Work instructions. Excluding any images, copy all of the lines below precisely as written.

The data.
-- -- --

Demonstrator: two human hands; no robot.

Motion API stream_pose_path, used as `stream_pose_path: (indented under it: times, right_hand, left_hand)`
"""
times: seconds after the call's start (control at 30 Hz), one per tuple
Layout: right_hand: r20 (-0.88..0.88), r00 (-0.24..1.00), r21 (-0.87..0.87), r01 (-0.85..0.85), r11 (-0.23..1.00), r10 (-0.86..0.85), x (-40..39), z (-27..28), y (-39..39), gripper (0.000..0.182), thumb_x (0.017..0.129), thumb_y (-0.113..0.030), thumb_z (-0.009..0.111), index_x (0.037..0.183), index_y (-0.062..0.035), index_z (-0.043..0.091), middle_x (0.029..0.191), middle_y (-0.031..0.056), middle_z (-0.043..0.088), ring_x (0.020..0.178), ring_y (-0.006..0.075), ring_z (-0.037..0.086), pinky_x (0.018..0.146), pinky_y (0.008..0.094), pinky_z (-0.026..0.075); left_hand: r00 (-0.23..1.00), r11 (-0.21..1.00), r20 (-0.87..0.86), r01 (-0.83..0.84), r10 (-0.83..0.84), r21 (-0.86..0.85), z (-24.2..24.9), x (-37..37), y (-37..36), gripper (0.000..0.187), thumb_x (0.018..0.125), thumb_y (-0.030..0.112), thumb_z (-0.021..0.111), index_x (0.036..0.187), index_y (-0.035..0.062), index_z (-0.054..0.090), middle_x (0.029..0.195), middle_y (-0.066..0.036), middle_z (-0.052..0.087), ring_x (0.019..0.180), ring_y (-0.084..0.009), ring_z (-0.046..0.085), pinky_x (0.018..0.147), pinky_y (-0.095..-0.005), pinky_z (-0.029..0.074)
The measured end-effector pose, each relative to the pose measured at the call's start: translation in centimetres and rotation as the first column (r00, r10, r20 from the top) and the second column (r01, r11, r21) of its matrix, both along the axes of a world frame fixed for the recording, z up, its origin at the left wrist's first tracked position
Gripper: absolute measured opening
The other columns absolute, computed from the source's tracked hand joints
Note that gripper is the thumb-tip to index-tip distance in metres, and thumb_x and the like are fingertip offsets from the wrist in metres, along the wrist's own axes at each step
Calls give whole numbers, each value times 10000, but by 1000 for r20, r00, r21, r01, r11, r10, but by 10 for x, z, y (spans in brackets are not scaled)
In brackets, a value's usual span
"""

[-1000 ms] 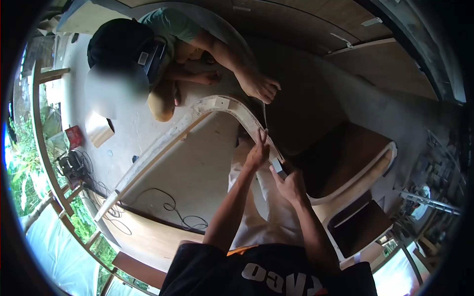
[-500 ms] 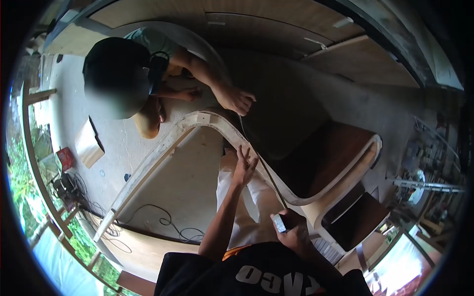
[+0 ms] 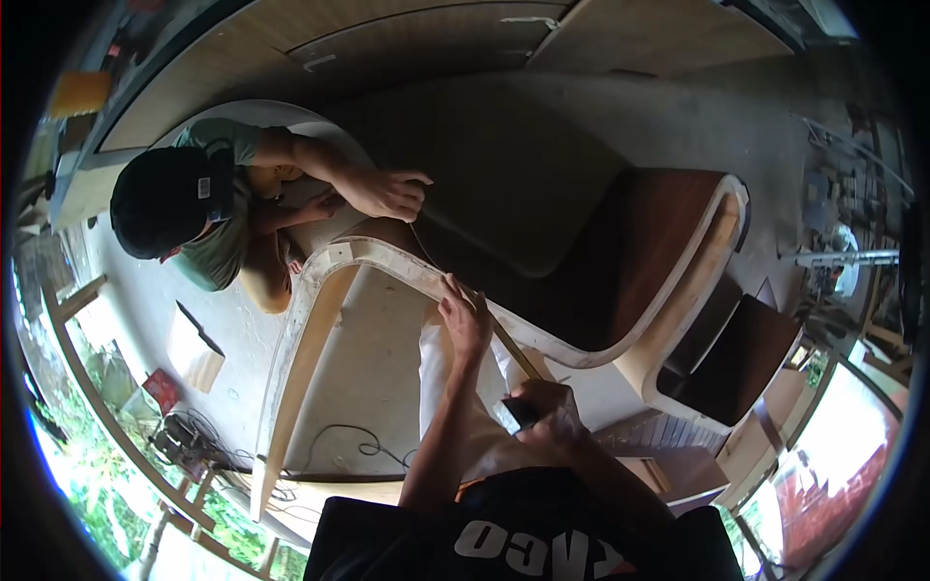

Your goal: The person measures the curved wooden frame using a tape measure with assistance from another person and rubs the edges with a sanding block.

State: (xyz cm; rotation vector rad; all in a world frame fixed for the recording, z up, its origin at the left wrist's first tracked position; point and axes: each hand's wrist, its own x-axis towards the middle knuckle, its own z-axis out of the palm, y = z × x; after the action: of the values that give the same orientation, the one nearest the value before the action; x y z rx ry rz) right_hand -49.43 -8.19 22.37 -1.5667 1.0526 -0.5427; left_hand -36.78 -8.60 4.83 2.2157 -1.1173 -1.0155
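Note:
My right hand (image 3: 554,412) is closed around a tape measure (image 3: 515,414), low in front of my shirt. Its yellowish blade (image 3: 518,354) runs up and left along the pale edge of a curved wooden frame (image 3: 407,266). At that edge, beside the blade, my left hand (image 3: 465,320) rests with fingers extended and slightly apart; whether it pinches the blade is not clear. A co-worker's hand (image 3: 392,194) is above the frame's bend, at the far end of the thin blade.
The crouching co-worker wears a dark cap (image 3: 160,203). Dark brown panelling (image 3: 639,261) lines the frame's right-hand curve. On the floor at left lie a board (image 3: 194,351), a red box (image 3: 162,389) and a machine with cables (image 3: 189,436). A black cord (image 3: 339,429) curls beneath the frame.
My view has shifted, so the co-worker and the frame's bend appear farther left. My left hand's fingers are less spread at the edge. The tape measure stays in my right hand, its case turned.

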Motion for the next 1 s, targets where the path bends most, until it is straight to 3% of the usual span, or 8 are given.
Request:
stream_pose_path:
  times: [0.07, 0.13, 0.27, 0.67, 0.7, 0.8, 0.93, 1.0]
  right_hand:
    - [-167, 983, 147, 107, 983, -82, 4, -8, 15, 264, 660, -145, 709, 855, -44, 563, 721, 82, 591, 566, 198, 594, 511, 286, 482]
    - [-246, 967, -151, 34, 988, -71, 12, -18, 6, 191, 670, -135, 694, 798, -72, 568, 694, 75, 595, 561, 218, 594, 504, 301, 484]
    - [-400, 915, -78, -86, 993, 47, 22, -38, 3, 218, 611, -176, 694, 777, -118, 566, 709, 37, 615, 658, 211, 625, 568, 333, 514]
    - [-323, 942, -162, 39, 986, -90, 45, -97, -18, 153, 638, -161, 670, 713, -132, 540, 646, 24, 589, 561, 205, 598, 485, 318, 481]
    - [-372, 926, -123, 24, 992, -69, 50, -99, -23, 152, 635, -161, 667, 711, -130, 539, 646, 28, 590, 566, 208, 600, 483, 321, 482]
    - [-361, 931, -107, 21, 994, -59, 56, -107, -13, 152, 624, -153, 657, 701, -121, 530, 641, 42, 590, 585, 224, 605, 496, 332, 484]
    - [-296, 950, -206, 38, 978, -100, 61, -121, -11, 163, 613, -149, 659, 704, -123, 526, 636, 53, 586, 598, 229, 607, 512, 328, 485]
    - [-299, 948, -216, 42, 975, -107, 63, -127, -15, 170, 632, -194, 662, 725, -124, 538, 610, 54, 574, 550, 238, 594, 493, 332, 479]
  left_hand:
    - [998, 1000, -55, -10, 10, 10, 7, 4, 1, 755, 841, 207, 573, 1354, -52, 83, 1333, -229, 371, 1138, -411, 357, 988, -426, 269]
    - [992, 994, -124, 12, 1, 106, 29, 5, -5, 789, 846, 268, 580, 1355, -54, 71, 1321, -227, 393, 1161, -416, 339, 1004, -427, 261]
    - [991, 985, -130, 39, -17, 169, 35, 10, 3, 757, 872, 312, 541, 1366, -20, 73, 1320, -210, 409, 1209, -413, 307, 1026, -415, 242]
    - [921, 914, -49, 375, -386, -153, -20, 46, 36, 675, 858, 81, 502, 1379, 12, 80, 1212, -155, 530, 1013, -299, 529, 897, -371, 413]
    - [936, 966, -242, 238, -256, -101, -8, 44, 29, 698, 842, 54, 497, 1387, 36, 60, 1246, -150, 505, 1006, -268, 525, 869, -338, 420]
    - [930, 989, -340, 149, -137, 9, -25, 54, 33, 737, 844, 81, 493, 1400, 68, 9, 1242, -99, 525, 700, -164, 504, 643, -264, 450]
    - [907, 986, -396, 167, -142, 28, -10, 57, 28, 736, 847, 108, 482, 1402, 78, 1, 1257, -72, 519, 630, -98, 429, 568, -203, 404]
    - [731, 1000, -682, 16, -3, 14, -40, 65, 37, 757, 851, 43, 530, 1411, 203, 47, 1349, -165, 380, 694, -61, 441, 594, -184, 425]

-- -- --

Solution.
Demonstrator: two human hands; no robot.

Motion API stream_pose_path, used as `stream_pose_path: (indented under it: times, right_hand, left_hand)`
"""
times: seconds after the call's start (control at 30 Hz), one per tuple
Layout: right_hand: r20 (-0.88..0.88), r00 (-0.24..1.00), r21 (-0.87..0.87), r01 (-0.85..0.85), r11 (-0.23..1.00), r10 (-0.86..0.85), x (-40..39), z (-27..28), y (-39..39), gripper (0.000..0.182), thumb_x (0.017..0.129), thumb_y (-0.113..0.030), thumb_z (-0.009..0.111), index_x (0.037..0.183), index_y (-0.062..0.035), index_z (-0.043..0.091), middle_x (0.029..0.191), middle_y (-0.031..0.056), middle_z (-0.043..0.088), ring_x (0.020..0.178), ring_y (-0.006..0.075), ring_z (-0.037..0.086), pinky_x (0.018..0.146), pinky_y (0.008..0.094), pinky_z (-0.026..0.075); left_hand: r00 (-0.23..1.00), r11 (-0.21..1.00), r20 (-0.87..0.86), r01 (-0.83..0.84), r10 (-0.83..0.84), r21 (-0.86..0.85), z (-24.2..24.9), x (-37..37), y (-37..36), gripper (0.000..0.187), thumb_x (0.018..0.125), thumb_y (-0.030..0.112), thumb_z (-0.021..0.111), index_x (0.036..0.187), index_y (-0.035..0.062), index_z (-0.054..0.090), middle_x (0.029..0.195), middle_y (-0.066..0.036), middle_z (-0.052..0.087), ring_x (0.019..0.180), ring_y (-0.084..0.009), ring_z (-0.046..0.085), pinky_x (0.018..0.147), pinky_y (-0.095..-0.005), pinky_z (-0.029..0.074)
The measured end-effector pose, each relative to the pose measured at the call's start: translation in centimetres and rotation as the first column (r00, r10, r20 from the top) and the second column (r01, r11, r21) of its matrix, both along the axes of a world frame fixed for the recording, z up, its origin at the left wrist's first tracked position
Gripper: absolute measured opening
The other columns absolute, computed from the source's tracked hand joints
Note that gripper is the thumb-tip to index-tip distance in metres, and thumb_x and the like are fingertip offsets from the wrist in metres, along the wrist's own axes at each step
Calls give whole numbers, each value times 10000, but by 1000 for r20, r00, r21, r01, r11, r10, but by 10 for x, z, y (spans in brackets are not scaled)
In brackets, a value's usual span
"""

[-1000 ms] 
[-500 ms] 
[+0 ms] 

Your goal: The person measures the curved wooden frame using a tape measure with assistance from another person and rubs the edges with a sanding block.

State: (xyz cm; rotation vector rad; all in a world frame fixed for the recording, z up, its origin at the left wrist's first tracked position; point and axes: each hand's wrist, its own x-axis towards the middle knuckle, its own z-axis out of the palm, y = z × x; after the action: of the values that give the same orientation, the one nearest the value before the action; x y z rx ry rz) right_hand -49.43 -8.19 22.37 -1.5667 1.0526 -0.5427; left_hand -36.78 -8.60 4.83 2.2157 -1.1173 -1.0155
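Note:
My right hand (image 3: 554,412) is closed around a tape measure (image 3: 515,414), low in front of my shirt. Its yellowish blade (image 3: 518,354) runs up and left along the pale edge of a curved wooden frame (image 3: 407,266). At that edge, beside the blade, my left hand (image 3: 465,320) rests with fingers extended and slightly apart; whether it pinches the blade is not clear. A co-worker's hand (image 3: 392,194) is above the frame's bend, at the far end of the thin blade.
The crouching co-worker wears a dark cap (image 3: 160,203). Dark brown panelling (image 3: 639,261) lines the frame's right-hand curve. On the floor at left lie a board (image 3: 194,351), a red box (image 3: 162,389) and a machine with cables (image 3: 189,436). A black cord (image 3: 339,429) curls beneath the frame.
My view has shifted, so the co-worker and the frame's bend appear farther left. My left hand's fingers are less spread at the edge. The tape measure stays in my right hand, its case turned.
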
Motion for the next 1 s, targets where the path bends most, until it is straight to 3% of the usual span, or 8 are given.
Request:
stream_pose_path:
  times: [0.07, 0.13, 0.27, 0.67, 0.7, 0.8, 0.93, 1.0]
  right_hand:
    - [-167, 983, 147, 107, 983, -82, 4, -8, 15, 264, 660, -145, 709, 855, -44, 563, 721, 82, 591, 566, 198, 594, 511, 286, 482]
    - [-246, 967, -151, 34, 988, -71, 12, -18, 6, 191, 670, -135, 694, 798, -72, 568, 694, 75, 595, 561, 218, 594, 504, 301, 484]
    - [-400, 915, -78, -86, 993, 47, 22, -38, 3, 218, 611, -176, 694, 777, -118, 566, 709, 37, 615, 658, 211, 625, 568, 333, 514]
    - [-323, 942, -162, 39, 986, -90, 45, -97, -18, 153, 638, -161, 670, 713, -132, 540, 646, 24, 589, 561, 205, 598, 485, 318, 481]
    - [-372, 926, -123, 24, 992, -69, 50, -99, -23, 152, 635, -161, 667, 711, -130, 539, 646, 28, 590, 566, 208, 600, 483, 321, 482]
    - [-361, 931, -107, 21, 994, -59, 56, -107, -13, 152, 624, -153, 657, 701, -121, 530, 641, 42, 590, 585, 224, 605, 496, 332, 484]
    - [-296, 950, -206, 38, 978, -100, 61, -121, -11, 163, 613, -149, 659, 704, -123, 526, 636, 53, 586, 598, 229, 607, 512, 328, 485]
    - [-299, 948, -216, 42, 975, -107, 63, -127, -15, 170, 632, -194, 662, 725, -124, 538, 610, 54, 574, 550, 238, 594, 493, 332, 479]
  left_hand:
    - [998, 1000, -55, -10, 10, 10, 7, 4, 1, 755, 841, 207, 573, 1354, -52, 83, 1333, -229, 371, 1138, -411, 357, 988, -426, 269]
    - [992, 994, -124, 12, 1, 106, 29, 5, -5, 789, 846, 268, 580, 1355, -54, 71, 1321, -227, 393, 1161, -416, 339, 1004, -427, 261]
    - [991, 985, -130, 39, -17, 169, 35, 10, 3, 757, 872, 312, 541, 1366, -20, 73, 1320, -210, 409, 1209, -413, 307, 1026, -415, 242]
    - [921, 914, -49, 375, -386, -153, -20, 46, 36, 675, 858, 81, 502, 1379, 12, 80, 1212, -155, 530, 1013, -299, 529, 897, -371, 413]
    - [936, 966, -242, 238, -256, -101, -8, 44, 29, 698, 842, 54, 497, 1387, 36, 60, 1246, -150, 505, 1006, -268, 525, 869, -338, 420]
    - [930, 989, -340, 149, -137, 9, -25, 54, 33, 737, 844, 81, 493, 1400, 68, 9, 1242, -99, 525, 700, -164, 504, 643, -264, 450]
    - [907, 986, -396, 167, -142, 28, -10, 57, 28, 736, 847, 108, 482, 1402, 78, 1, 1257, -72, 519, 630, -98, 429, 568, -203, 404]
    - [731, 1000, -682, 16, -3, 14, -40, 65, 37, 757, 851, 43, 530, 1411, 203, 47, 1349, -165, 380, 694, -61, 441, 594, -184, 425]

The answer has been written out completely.